3 Description of a Method According to Another Embodiment 3.1 Problem Description

A method according to an embodiment aims at the extraction of a front signal and an ambient signal suited for blind upmixing of audio signals. The multi-channel surround sound signal may be obtained by feeding the front channels with the front signal and by feeding the rear channels with the ambient signal.

Various Methods for the Extraction of an Ambient Signal Already Exist:

1. using NMF (see Section 2.1.3)
2. using a time-frequency mask depending on the correlation of the left and right input signal (see Section 2.2.4)
3. using PCA and a multi-channel input signal (see Section 2.3.2)
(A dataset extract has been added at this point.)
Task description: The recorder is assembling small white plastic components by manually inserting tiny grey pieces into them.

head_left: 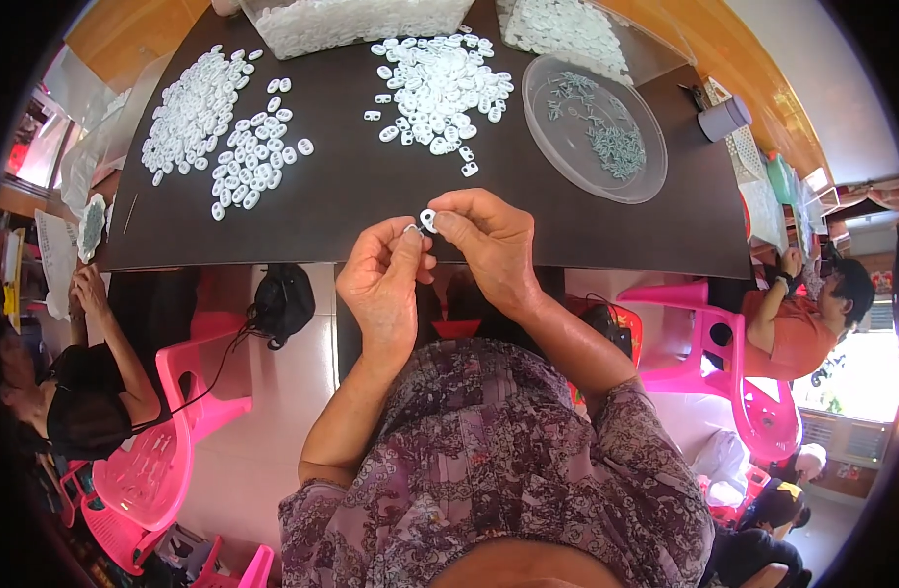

Method 1 relies on an iterative numeric optimization technique whereas a segment of a few seconds length (e.g. 2 . . . 4 seconds) is processed at a time. Consequently, the method is of high computational complexity and has an algorithmic delay of at least the aforementioned segment length. In contrast, the inventive method is of low computational complexity and has a low algorithmic delay compared to Method 1.

Methods 2 and 3 rely on distinct differences between the input channel signals, i.e. they do not produce an appropriate ambience signal if all input channel signals are identical or nearly identical. In contrast, the inventive method is able to process mono signals or multi-channel signals which are identical or nearly identical.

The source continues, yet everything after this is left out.